Soligenix announced it received a Refusal to File (RTF) letter from the FDA regarding its HyBryte™ new drug application for treating cutaneous T-cell lymphoma (CTCL). The FDA stated that the submission was incomplete for substantive review. Soligenix plans to request a Type A meeting with the FDA to address concerns and discuss the resubmission process. HyBryte™, utilizing synthetic hypericin, has previously shown promising results in clinical trials, with 16% of patients achieving significant lesion reduction. The company remains focused on advancing this treatment option despite the setback.
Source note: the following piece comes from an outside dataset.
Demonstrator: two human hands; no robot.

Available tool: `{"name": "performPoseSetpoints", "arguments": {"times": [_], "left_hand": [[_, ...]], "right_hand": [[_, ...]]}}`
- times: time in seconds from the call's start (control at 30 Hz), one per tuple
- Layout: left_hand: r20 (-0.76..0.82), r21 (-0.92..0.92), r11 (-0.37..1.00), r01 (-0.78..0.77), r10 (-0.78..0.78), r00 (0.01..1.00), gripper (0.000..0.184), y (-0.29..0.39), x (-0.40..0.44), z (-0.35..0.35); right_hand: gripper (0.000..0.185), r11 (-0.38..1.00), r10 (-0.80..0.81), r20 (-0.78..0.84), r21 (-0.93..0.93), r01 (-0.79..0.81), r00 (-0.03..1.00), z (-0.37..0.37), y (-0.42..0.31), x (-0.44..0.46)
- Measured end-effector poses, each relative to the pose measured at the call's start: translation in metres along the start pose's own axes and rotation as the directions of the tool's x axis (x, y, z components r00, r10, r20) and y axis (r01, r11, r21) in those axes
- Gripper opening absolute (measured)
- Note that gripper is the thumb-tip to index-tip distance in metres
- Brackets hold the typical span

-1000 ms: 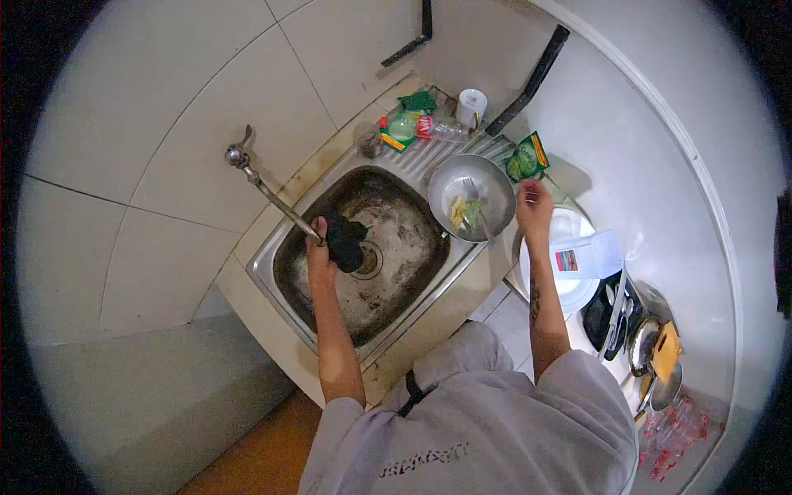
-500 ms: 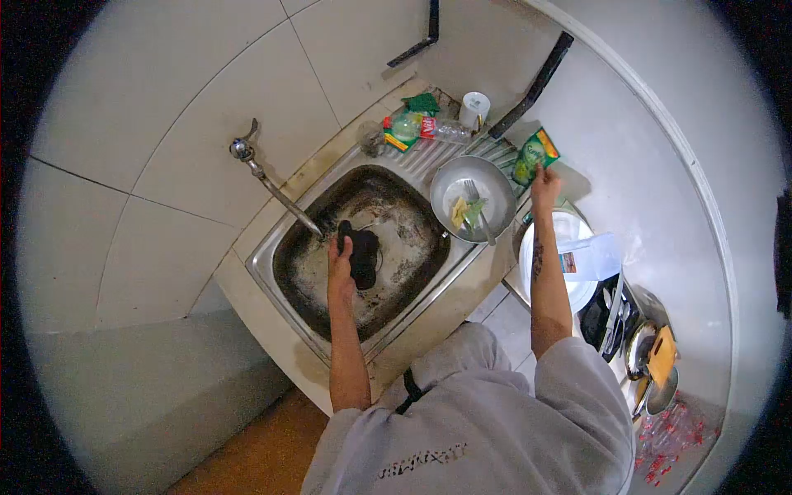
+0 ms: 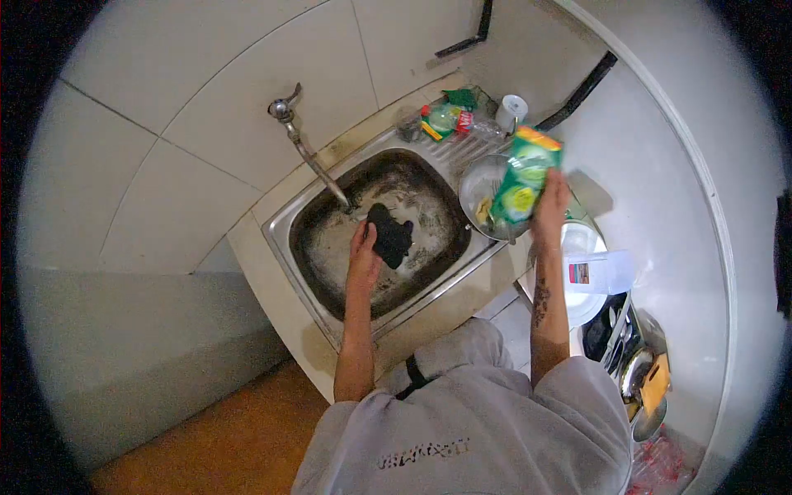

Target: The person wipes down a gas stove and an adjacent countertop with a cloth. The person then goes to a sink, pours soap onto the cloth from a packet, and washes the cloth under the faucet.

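My left hand grips a dark scouring pad above the stained metal sink. In my right hand is a green pouch with a yellow-orange end, slightly blurred and held up over the drainboard. Beneath the pouch, and partly hidden by it, sits a grey metal pan with food scraps in it. The faucet reaches over the sink, its spout end close to my left hand.
Behind the sink lie a clear plastic bottle with a red label, a green pad and a white cup. To the right are a white tub, a translucent plastic container and a rack of utensils.
My right hand has lifted the green pouch from beside the wall and brought it over the pan. My left hand still holds the pad, which is now turned flatter. The camera view has shifted.
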State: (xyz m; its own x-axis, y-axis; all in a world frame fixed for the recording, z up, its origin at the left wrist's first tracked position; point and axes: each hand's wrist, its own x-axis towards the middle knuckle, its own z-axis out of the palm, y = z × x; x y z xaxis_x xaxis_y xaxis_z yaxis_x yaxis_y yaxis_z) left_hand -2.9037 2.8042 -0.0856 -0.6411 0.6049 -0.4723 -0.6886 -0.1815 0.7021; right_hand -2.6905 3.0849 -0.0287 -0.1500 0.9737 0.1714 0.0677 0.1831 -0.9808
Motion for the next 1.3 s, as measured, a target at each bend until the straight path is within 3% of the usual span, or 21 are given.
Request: {"name": "performPoseSetpoints", "arguments": {"times": [0.03,0.07,0.13,0.23,0.33,0.4,0.43,0.53,0.57,0.6,0.67,0.7,0.73,0.77,0.8,0.87,0.9,1.0,1.17,1.23,1.3], "left_hand": [[0.149,-0.049,0.999,-0.012,0.019,0.989,0.053,-0.001,0.002,-0.003],[0.135,-0.054,0.998,-0.02,0.027,0.99,0.053,0.005,-0.005,0.006],[0.132,0.011,1.0,-0.012,0.01,0.991,0.051,0.019,-0.025,0.037],[0.151,-0.038,0.995,-0.092,0.097,0.984,0.049,0.008,-0.017,0.043],[0.133,-0.017,0.982,-0.189,0.19,0.973,0.046,0.019,-0.033,0.064],[0.167,-0.147,0.989,0.009,0.016,0.986,0.045,0.029,-0.045,0.073],[0.169,-0.148,0.989,0.009,0.017,0.985,0.045,0.022,-0.04,0.069],[0.253,-0.011,0.995,-0.102,0.102,0.962,0.044,-0.01,-0.01,0.044],[0.27,-0.061,0.987,-0.149,0.16,0.949,0.044,-0.017,0.001,0.037],[0.283,-0.112,0.975,-0.193,0.217,0.934,0.043,-0.014,0.001,0.039],[0.245,-0.186,0.967,-0.174,0.217,0.945,0.042,-0.013,-0.003,0.044],[0.207,-0.257,0.953,-0.16,0.216,0.954,0.041,-0.009,-0.008,0.048],[0.207,-0.257,0.953,-0.159,0.215,0.954,0.041,-0.007,-0.011,0.046],[0.327,-0.327,0.943,-0.066,0.178,0.928,0.042,-0.002,-0.013,0.043],[0.443,-0.383,0.923,0.034,0.151,0.884,0.043,0.003,-0.015,0.041],[0.373,-0.386,0.922,-0.004,0.16,0.914,0.044,0.013,-0.02,0.047],[0.304,-0.386,0.922,-0.038,0.166,0.938,0.046,0.016,-0.021,0.049],[0.246,-0.299,0.952,-0.072,0.15,0.958,0.049,0.03,-0.02,0.048],[0.181,-0.207,0.968,-0.145,0.184,0.966,0.047,0.026,-0.02,0.056],[0.187,-0.208,0.956,-0.206,0.246,0.951,0.045,0.012,-0.009,0.05],[0.399,-0.566,0.811,0.148,0.112,0.91,0.042,-0.007,0.01,0.035]], "right_hand": [[0.036,0.99,0.094,0.079,0.097,-0.102,0.992,0.018,-0.001,-0.016],[0.037,0.939,0.173,0.235,0.255,-0.233,0.956,0.035,-0.013,-0.034],[0.036,0.973,0.149,0.429,0.098,-0.21,0.891,0.058,-0.029,-0.06],[0.041,0.99,0.137,0.402,-0.04,-0.132,0.905,0.094,-0.006,-0.095],[0.04,0.988,0.094,0.51,0.054,-0.142,0.855,0.108,-0.019,-0.115],[0.036,1.0,-0.012,0.464,0.03,-0.002,0.886,0.113,-0.021,-0.12],[0.022,0.999,-0.001,0.482,0.037,-0.019,0.876,0.112,-0.032,-0.12],[0.036,1.0,-0.026,0.58,0.011,0.024,0.814,0.109,-0.029,-0.126],[0.043,0.964,0.102,0.711,0.102,-0.246,0.696,0.106,-0.03,-0.125],[0.043,0.964,0.103,0.71,0.1,-0.245,0.696,0.104,-0.036,-0.127],[0.038,0.863,0.24,0.716,0.151,-0.481,0.656,0.099,-0.049,-0.131],[0.038,0.863,0.242,0.715,0.15,-0.482,0.656,0.096,-0.056,-0.128],[0.033,0.756,0.246,0.773,0.224,-0.615,0.584,0.093,-0.065,-0.124],[0.029,0.623,0.23,0.828,0.279,-0.731,0.512,0.09,-0.072,-0.119],[0.029,0.623,0.227,0.829,0.28,-0.73,0.512,0.085,-0.079,-0.111],[0.027,0.703,0.214,0.893,0.141,-0.697,0.396,0.071,-0.084,-0.094],[0.032,0.752,0.215,0.862,0.153,-0.641,0.459,0.069,-0.081,-0.09],[0.036,0.848,0.262,0.844,0.03,-0.529,0.469,0.06,-0.081,-0.068],[0.033,0.861,0.251,0.841,0.032,-0.507,0.48,0.058,-0.089,-0.055],[0.035,0.915,0.331,0.812,-0.151,-0.375,0.48,0.061,-0.097,-0.057],[0.036,0.904,0.356,0.791,-0.156,-0.398,0.498,0.065,-0.094,-0.063]]}}
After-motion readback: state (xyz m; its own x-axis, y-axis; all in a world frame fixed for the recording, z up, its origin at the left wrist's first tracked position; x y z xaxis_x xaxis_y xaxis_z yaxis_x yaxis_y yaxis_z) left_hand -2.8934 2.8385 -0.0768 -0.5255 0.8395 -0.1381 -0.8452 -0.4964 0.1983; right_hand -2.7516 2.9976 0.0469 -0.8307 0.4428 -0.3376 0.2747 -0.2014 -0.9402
Soligenix, Inc. (NASDAQ: SNGX) announced a reverse stock split, effective February 9, 2023, at a ratio of 1-for-15. This move reduces the outstanding shares from approximately 43.3 million to about 2.9 million, maintaining stockholder percentage interests except for fractional shares. Trading on a split-adjusted basis begins on February 10, 2023. Shareholders approved the split at a special meeting on February 8, granting the Board discretion to set the ratio between 1-for-2 to 1-for-20. The new CUSIP number for the common stock is 834223505. The company is focused on rare disease therapeutics and vaccine development.

Soligenix, a late-stage biopharmaceutical company, will present at the Virtual Investor Summit on January 26, 2023, at 9:00 AM ET. This event highlights 25 micro-cap companies with significant catalysts and performance. Soligenix is recognized for its lead product candidate, HyBryte™, aimed at treating cutaneous T-cell lymphoma, with a new drug application submitted for regulatory approval. The Investor Summit is complimentary for qualified investors, and one-on-one meetings with Soligenix management can be scheduled. For attendance or additional information, visit the summit website.
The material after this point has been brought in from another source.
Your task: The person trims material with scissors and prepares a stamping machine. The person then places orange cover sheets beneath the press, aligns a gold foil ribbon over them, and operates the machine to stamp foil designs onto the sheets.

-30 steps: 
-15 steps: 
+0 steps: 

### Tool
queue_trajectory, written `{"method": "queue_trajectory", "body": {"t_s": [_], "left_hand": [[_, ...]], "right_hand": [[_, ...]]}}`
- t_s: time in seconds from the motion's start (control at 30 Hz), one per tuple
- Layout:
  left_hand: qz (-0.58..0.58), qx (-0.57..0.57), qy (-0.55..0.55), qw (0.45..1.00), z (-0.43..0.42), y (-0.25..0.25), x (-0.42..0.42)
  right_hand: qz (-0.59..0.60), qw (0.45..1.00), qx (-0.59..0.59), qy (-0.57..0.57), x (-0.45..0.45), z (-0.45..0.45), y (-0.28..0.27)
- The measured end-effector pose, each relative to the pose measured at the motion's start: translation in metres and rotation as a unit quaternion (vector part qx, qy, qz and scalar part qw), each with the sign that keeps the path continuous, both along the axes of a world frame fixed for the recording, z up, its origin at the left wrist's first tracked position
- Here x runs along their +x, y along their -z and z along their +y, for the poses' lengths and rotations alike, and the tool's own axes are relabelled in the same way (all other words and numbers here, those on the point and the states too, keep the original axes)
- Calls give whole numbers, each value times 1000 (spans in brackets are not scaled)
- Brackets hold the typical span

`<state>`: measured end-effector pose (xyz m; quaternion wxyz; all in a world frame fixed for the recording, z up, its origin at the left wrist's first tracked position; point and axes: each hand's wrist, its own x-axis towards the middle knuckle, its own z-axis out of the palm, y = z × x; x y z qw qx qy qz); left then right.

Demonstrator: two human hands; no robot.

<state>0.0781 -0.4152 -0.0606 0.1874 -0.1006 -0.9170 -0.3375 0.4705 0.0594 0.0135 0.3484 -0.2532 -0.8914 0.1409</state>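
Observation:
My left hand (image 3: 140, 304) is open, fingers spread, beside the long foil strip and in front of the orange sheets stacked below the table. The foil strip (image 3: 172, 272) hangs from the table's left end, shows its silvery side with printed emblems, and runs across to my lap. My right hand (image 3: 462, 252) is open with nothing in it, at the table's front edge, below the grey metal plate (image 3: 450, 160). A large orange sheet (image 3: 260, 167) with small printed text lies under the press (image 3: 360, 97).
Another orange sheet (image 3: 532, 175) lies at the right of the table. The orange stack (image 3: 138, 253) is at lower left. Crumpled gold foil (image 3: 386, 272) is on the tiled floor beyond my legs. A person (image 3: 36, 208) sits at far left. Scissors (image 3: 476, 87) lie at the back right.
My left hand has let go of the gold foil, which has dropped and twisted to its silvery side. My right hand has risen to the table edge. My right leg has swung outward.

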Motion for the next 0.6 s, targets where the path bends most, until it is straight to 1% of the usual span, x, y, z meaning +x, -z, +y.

Soligenix, Inc. (SNGX) announced a dividend of one one-thousandth of a share of newly designated Series D Preferred Stock, effective January 4, 2023. Each share of Series D Preferred Stock will vote on a potential reverse stock split and will grant 1,000,000 votes per share. CEO Christopher Schaber highlighted challenges faced due to market conditions and a Nasdaq deficiency letter regarding the minimum bid price. The reverse stock split is considered essential for maintaining Nasdaq listing, potentially enhancing attractiveness for institutional investors.